Las decisiones políticas de nuestra Consejería de Educación empujan al continuo deterioro de este servicio esencial, cuando todos los estudios y análisis indican que un mayor apoyo a la escuela pública traería mayor formación de la población, y por lo tanto, mayor empleabilidad, seguridad ciudadana y desarrollo personal de todos los ciudadanos.


Desde FAPA-Rioja recordamos a la ciudadanía que una buena escuela pública, gratuita y de calidad, compensa desigualdades y otorga igualdad de oportunidades a todos los ciudadanos, con independencia de su procedencia social o nivel socioeconómico; crea cohesión social, lo cual desemboca en un mayor desarrollo democrático de la ciudadanía y evita el crecimiento de la inseguridad ciudadana.

En los centros públicos convive y se relaciona alumnado muy diverso, lo cual ayuda a nuestros descendientes a practicar el respeto, la tolerancia, apreciar la diferencia y a manejarse en un mundo multicultural. La escuela pública garantiza que en nuestros pueblos riojanos se siga manteniendo la vida rural, muy necesaria para el cuidado del territorio y de la riqueza rural de nuestra comunidad.

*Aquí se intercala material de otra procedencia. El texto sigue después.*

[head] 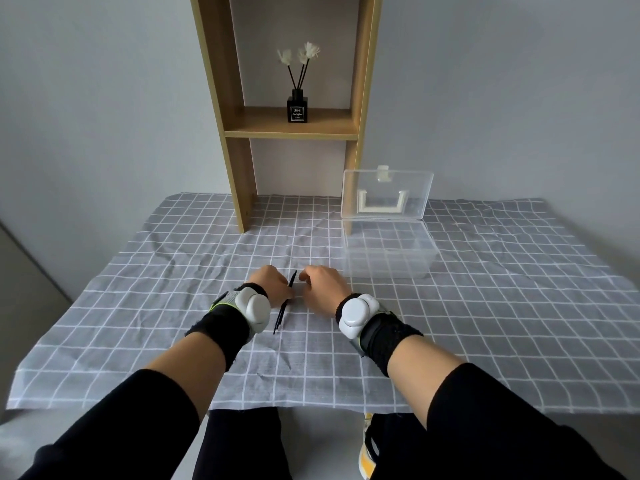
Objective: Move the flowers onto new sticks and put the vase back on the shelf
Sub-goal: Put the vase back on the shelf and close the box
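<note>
Both forearms reach forward over the table, backs of the hands up, hands close together near the middle of the grey checked cloth (485, 306). The left hand (272, 284) has its fingers curled under and appears to pinch a small bundle of black sticks (281, 315) at about mid-length; the fingertips are hidden under the hand. The right hand (323, 289) is just right of the sticks' far end with knuckles bent and fingers curled in; I cannot tell whether it touches the sticks or holds anything. Loose sticks: at least two, exact count unclear as they overlap. Their long axis runs near-to-far, far end tilted slightly right, near end towards the left wrist. Each wrist has one white pod on a black band, two in all: left wrist pod (254, 308), right wrist pod (355, 313). One black square vase (297, 110) stands upright on the wooden shelf (322, 128), left of centre, well apart from the hands. It holds three black stems fanning upward, each topped by one white flower, so three flowers (311, 49). One clear plastic box (386, 263) sits right of the hands near the shelf's right leg, with its lid (386, 188) standing open at the back.
</note>
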### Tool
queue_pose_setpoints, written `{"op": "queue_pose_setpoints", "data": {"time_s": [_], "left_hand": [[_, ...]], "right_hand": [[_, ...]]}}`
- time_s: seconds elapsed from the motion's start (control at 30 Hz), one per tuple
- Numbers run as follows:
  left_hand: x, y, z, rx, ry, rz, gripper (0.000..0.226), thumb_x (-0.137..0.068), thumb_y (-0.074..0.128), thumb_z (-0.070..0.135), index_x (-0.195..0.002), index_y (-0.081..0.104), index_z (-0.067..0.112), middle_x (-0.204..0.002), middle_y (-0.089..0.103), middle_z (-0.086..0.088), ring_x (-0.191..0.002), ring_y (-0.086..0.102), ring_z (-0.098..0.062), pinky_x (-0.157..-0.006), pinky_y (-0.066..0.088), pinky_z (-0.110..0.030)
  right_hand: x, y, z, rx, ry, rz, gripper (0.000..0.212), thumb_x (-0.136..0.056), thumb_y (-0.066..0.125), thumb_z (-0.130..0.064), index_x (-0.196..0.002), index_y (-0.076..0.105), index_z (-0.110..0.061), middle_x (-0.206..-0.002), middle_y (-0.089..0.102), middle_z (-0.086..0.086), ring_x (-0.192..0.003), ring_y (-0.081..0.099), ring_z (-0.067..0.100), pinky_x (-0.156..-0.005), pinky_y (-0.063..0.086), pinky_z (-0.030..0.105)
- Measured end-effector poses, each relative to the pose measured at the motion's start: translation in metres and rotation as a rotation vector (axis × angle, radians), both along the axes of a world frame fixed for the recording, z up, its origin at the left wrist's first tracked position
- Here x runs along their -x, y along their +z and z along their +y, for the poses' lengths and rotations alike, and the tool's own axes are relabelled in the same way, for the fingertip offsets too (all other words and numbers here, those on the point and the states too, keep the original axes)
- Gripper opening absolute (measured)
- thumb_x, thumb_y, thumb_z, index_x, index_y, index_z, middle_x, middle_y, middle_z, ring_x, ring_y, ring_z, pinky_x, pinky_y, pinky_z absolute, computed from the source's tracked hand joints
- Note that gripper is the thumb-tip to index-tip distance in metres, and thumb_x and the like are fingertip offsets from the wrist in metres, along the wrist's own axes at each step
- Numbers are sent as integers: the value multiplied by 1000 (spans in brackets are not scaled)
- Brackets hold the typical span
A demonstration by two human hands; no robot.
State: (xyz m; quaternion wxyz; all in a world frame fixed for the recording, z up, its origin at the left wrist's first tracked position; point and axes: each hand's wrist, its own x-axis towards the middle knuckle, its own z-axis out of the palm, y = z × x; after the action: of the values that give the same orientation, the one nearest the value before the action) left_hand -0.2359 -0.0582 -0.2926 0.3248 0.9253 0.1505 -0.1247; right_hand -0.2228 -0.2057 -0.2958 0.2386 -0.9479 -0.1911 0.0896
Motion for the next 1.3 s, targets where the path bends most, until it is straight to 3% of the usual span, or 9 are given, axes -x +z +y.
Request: {"op": "queue_pose_setpoints", "data": {"time_s": [0.17, 0.3, 0.43, 0.57, 0.7, 0.9, 1.0, 1.13, 1.3], "left_hand": [[-10, -5, 1, 491, 231, -120, 12, -87, 67, 2, -97, 72, 5, -99, 74, -19, -93, 73, -33, -90, 59, -43], [-14, 7, -8, 916, 303, -211, 16, -89, 71, 0, -104, 65, 2, -109, 71, -23, -84, 75, -21, -79, 61, -28], [-17, 24, -15, 1117, 328, -320, 39, -91, 66, -5, -123, 48, 8, -107, 71, -25, -86, 77, -24, -82, 61, -32], [-23, 35, -27, 1096, 281, -446, 66, -90, 67, -6, -137, 40, 31, -101, 74, -23, -94, 76, -29, -88, 60, -39], [-33, 38, -47, 1062, 237, -481, 58, -90, 69, -2, -140, 45, 16, -102, 73, -22, -93, 76, -28, -91, 59, -41], [-50, 41, -72, 1039, 186, -480, 41, -91, 69, 3, -127, 53, 15, -96, 76, -14, -87, 77, -25, -87, 60, -38], [-62, 43, -85, 875, 150, -522, 30, -93, 69, 13, -120, 58, 18, -94, 76, -6, -83, 77, -16, -86, 61, -36], [-75, 49, -98, 538, 143, -599, 29, -94, 61, 31, -120, 57, 20, -98, 71, 1, -87, 71, -17, -84, 60, -41], [-92, 57, -106, 267, 107, -686, 45, -97, 58, 35, -136, 48, 13, -131, 52, -8, -116, 54, -24, -94, 43, -31]], "right_hand": [[1, 6, 1, -78, -59, 31, 38, -101, 48, -26, -131, 61, -7, -131, 65, 15, -119, 61, 35, -96, 50, 40], [0, 19, 1, -117, -34, -59, 30, -101, 46, -17, -120, 68, -10, -110, 71, 16, -102, 66, 35, -82, 54, 40], [-9, 39, -6, -169, -78, -161, 25, -102, 51, -17, -117, 71, -14, -105, 75, 11, -97, 68, 31, -84, 56, 42], [-19, 58, -20, -240, -86, -180, 22, -101, 57, -18, -112, 76, -15, -100, 77, 11, -94, 71, 30, -84, 57, 42], [-28, 69, -40, -259, -108, -175, 19, -97, 61, -16, -105, 78, -15, -91, 77, 11, -88, 72, 29, -81, 58, 41], [-47, 80, -76, -220, -94, -138, 17, -94, 63, -8, -95, 80, -10, -78, 77, 11, -79, 74, 26, -79, 60, 40], [-62, 84, -98, -129, -100, -169, 18, -91, 62, -7, -86, 79, -10, -81, 74, 12, -81, 69, 32, -79, 58, 45], [-82, 81, -127, 8, -144, -205, 17, -95, 62, -11, -98, 79, -16, -99, 76, 7, -92, 68, 31, -83, 57, 43], [-101, 68, -145, 155, -132, -191, 22, -96, 60, -4, -104, 76, -16, -105, 75, 4, -96, 70, 27, -76, 51, 32]]}}
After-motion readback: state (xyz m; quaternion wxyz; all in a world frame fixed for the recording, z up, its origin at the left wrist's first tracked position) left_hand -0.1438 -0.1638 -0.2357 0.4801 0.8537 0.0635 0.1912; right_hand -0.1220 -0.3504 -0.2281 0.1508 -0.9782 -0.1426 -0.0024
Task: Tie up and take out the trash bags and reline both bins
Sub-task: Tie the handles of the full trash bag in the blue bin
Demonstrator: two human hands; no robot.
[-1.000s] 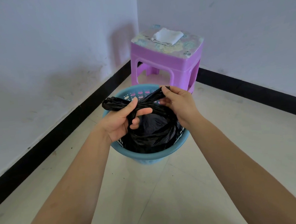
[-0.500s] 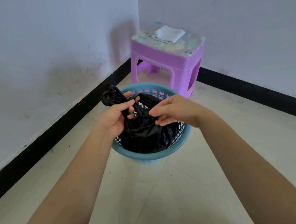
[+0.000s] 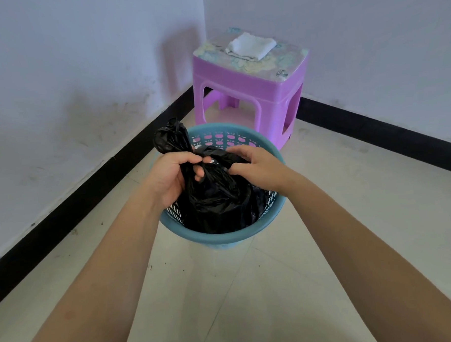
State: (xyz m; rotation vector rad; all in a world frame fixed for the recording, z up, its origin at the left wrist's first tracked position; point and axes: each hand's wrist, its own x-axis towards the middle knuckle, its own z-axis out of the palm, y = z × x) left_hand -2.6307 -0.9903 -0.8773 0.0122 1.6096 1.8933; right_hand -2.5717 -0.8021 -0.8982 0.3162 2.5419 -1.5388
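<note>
A black trash bag [image 3: 215,198] sits inside a blue perforated bin [image 3: 223,238] on the tiled floor. My left hand [image 3: 170,174] grips the gathered neck of the bag, and a bunched end of black plastic sticks up above my fist. My right hand [image 3: 255,166] pinches the bag's other gathered part just to the right, over the bin's middle. The bag's lower part fills the bin.
A purple plastic stool [image 3: 251,90] stands in the corner just behind the bin, with a folded white cloth or bag [image 3: 251,46] on its patterned top. White walls with a black skirting board [image 3: 88,195] run along the left and back.
Both hands came together over the bin. The bag's two spread ends are now gathered; the left end stands upright above my left fist, and my right hand has shifted to the bag's middle.
</note>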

Para compensar esta mala praxis política, desde FAPA-Rioja vamos a seguir trabajando en acciones positivas para la sociedad, como seguir impulsando las Comunidades de Aprendizaje: creemos firmemente que, con la participación de todos, otorgaremos una mejor educación al alumnado de centros públicos y formaremos ciudadanos más democráticos y participativos; impartiremos formación y asesoramiento a las familias, aun a pesar del abandono de las administraciones en este terreno; apoyaremos al profesorado en su labor docente, colaborando en todas las actividades en las que seamos requeridos (talleres, grupos interactivos, apoyo a la biblioteca escolar, actividades extraescolares, en las comisiones mixtas, en las comisiones de trabajo de los consejos escolares, en servicios complementarios…); seguiremos denunciando, a través de las AMPAS, todas las actuaciones que conlleven una peor calidad de la enseñanza y un servicio público deficiente; y apoyaremos, tanto desde la sociedad civil como con los profesionales de la educación, todas aquellas acciones reivindicativas que desemboquen en una mayor calidad de la enseñanza pública.